田代の瞳の奥に、微かな憎悪の焔が燈った。


「正直なところ、こんな町にはもう二度と帰って来るつもりはなかった。遊ぶ処なんて何一つとしてないし、出会いもない。あるものといえば、神社に祀られている気味の悪いものだけ。就職に失敗しない限りは、県にすら帰って来る気はなかった。」


田代の言葉は、次第に恨み節のようになっていった。


この町を嫌いだと冬樹は思ったことはない。ましてや田代のような発想などあろうはずがない。なのでそれは理解しがたい感情でもある。


だけんね――と田代は言う。


「神祭りのことについては、正直あんま触れんでほしいだが。」


蛍光灯が、じじっと蟲の羽音のような音を立てた。


館内は静寂に包まれている。外は既に暗くなっており、蛍光灯の光は虚ろなほど白かった。


「――分かりました。」


冬樹はそれだけ言うと、田代にいとまを告げる。


図書館から出ると、薄暗い闇の中、等間隔に街燈が竝んでいた。冷たく力強い風が身体に吹き付ける。海から離れているにも拘わらず、遠くから潮騒が聞こえる。

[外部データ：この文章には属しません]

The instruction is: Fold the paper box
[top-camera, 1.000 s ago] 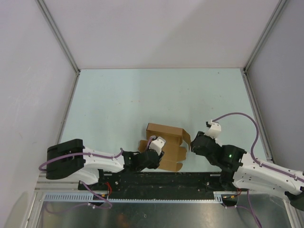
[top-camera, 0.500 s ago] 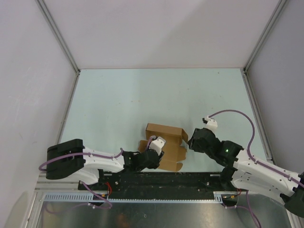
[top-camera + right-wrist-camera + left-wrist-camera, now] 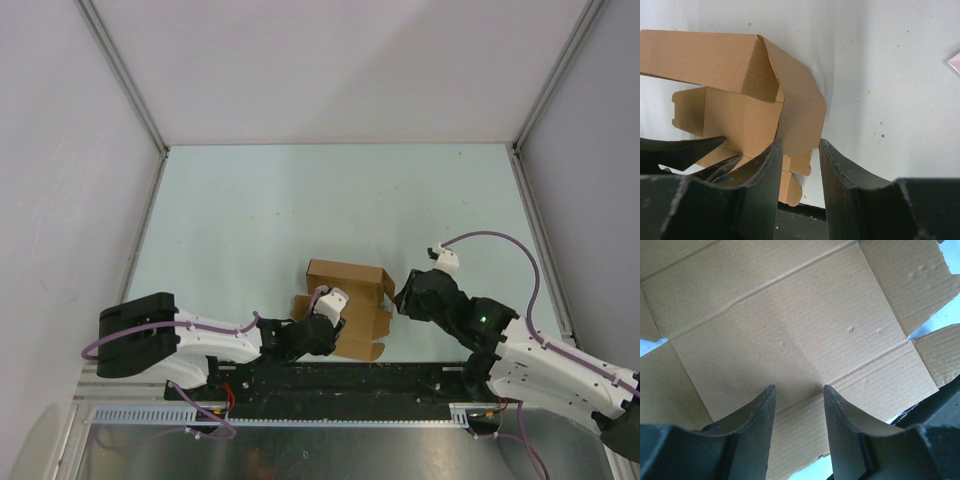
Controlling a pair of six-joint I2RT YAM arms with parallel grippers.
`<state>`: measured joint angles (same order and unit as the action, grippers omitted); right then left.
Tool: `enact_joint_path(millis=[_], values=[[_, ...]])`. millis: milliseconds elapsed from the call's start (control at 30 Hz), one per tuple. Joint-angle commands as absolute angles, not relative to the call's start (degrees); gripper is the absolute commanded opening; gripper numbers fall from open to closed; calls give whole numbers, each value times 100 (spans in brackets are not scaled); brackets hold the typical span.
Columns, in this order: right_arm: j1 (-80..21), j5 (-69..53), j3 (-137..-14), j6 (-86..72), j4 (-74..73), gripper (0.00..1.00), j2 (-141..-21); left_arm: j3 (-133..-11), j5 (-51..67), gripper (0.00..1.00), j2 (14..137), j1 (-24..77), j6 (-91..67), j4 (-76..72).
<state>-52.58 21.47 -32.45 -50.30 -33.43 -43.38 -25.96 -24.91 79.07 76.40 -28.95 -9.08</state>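
The paper box (image 3: 350, 280) is a brown cardboard sheet, partly folded, lying near the front edge of the pale table (image 3: 300, 210). Its far panel stands up and its side flaps hang loose. My left gripper (image 3: 330, 318) presses down on the flat base panel (image 3: 790, 325); in the left wrist view the left gripper (image 3: 799, 392) is open, with both fingertips resting on the board. My right gripper (image 3: 402, 298) is at the box's right side. In the right wrist view the right gripper (image 3: 797, 147) is open, and the lower edge of the right flap (image 3: 800, 120) reaches between its fingertips.
The black base rail (image 3: 400, 375) runs just behind the box's near edge. White enclosure walls with metal posts (image 3: 120, 75) surround the table. A small pale packet (image 3: 955, 62) shows at the right edge of the right wrist view.
My right gripper has shifted left and slightly up, closing in on the box's right flap, and its jaws have widened a little. The left arm and the base panel have stayed put.
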Motion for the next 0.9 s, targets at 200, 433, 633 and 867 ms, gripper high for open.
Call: enact_joint_path(millis=[200, 433, 633, 867], values=[[-5194, 1943, -3278, -4922, -3533, 47, -3981, -2663, -2417, 48, 7884, 7664, -2936, -958], [-5186, 2003, -3401, -4983, -3690, 52, -4358, -2654, -2426, 48, 7849, 7664, -2927, -949], [-5186, 1829, -3445, -4852, -3464, 44, -4675, -2663, -2408, 48, 7884, 7664, -2927, -949], [-5115, 1925, -3445, -4878, -3401, 30, -4939, -2646, -2426, 47, 7840, 7664, -2909, -949]])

家に着いたのは十八時前ごろであった。早苗は既に帰って来ていた。早苗が機械的にお帰りと言ったので、冬樹はただいまと答える。


夕食は鍋であった。


体調の悪さから、あまり多くは食べられない。それでも、なぜか嬉しい気持ちとなる。食事とは、ただ味を愉しみ、空腹を満たすためだけのものではないのだ。鍋に盛られた色とりどりの具材から豊かさを感じ、温かな見た目から冬を感じる。

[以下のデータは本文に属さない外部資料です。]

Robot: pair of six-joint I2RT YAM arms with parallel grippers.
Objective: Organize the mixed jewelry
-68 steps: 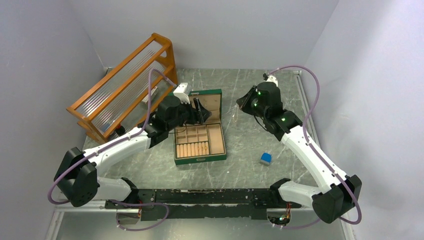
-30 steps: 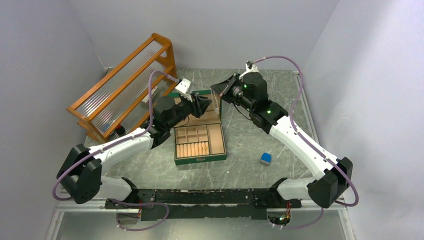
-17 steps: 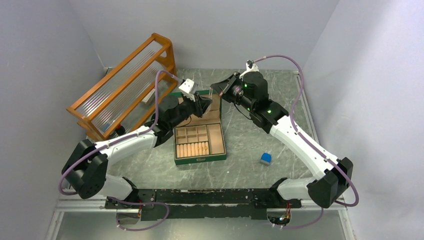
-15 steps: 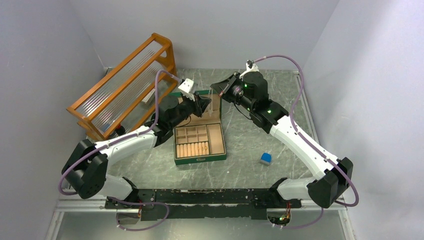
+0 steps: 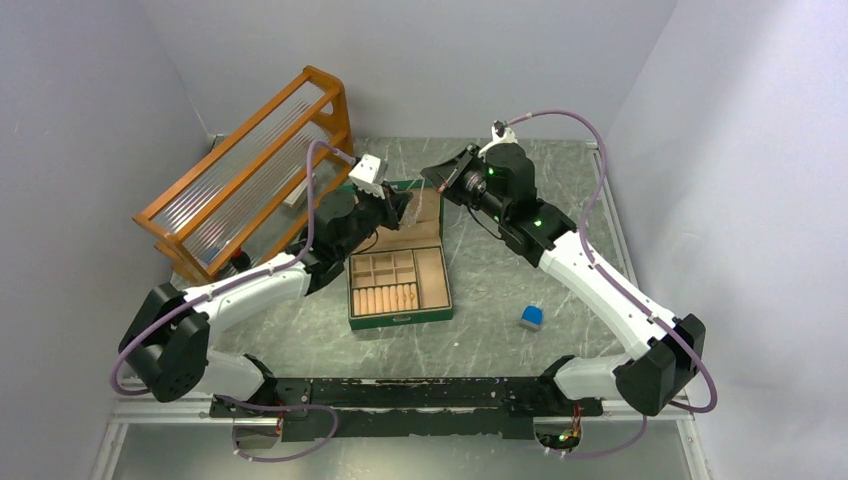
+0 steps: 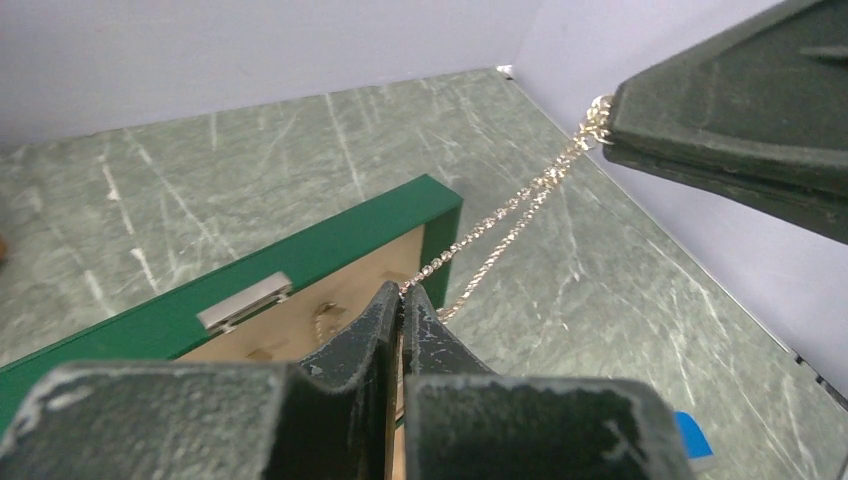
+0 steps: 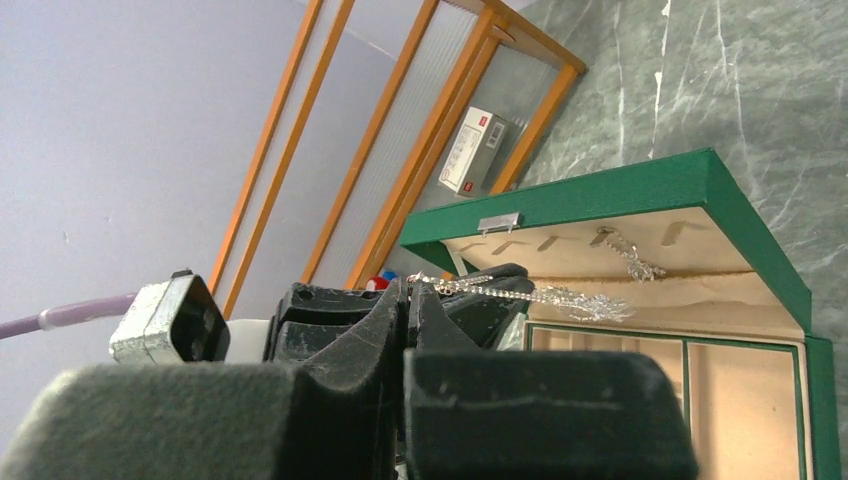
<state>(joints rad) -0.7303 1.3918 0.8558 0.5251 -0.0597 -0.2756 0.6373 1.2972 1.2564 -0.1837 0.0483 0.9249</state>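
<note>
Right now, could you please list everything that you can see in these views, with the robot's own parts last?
green jewelry box: one, green with beige lining, lid open, middle of the table.
gold chain: one, gold, stretched in the air between the two grippers, above the box lid.
second chain: one, pale metal, hanging inside the open lid.
blue block: one, blue, on the table to the right of the box.
wooden rack: one, orange-brown with clear ribbed panels, far left of the table.
small white box: one, white, at the rack.
table: one, green marbled.
left gripper: one, dark, shut on the gold chain.
right gripper: one, dark, shut on the gold chain.
</note>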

短い食事の時間を終えて、部屋へと戻った。どうせ明日は休日なので、風呂に入らず休むこととする。


暗い部屋のベッドに横たわり、眠りに就こうとした。


全身の倦怠感と微かな満腹感は、すぐに眠気を呼んだ。


そのときだ――犬の吠えるような音が遠くから聞こえてきたのは。救急車輌のサイレン音であった。微睡みが軽く冴えるのを感じる。サイレン音は伊吹山のほうへと向かっているようだ。しかも一つだけではない。次第にその数は、二つ、三つと増えていった。